Zoological museum in Warsaw, Poland

Muzeum i Instytut Zoologii PAN is a zoological museum in Warsaw, Poland. It was established in 1819. It is an institute of the Polish Academy of Sciences. It publishes the journal Acta Chiropterologica, a scientific journal on bats.

The museum was founded in 1819 as a zoological cabinet within the Royal University of Warsaw. The early development was headed by Feliks Paweł Jarocki who was followed in 1862 by Władysław Taczanowski. Taczanowski expanded the collections with help from collectors like Konstanty Jelski and the brothers Aleksander and Konstanty Branicki who sponsored collecting expeditions into South America and Africa.
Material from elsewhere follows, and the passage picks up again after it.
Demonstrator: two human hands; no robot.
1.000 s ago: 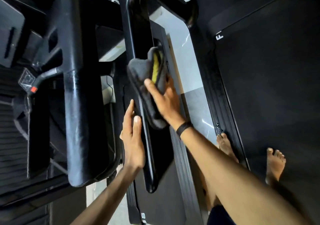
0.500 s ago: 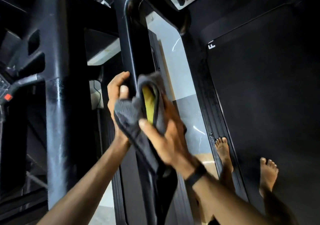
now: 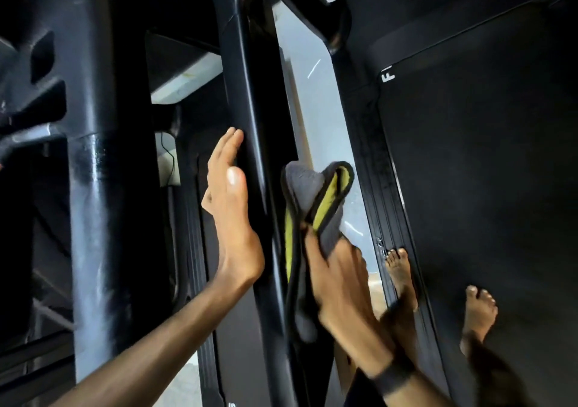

In 1887 the museum managed by Ksawery Branicki was opened to the public. In 1890 the collection was managed under Russian control by Nikolai Nasonov and from 1906 by Jakow Szczełkanovtsov (until 1915). The museum was called the Polish State Museum of Natural Science in 1921 and after a fire in 1935 the museum was moved to the University of Warsaw. After the Second World War, the museum was headed by Stanisław Feliksiak. In 1952, the museum became part of the Institute of Zoology of the Polish Academy of Sciences. From 1953 to 1959 the museum was headed by Tadeusz Jaczewski. In 2023, the headquarters of the Museum and Institute were moved from Wilcza Street to Twarda 51/55.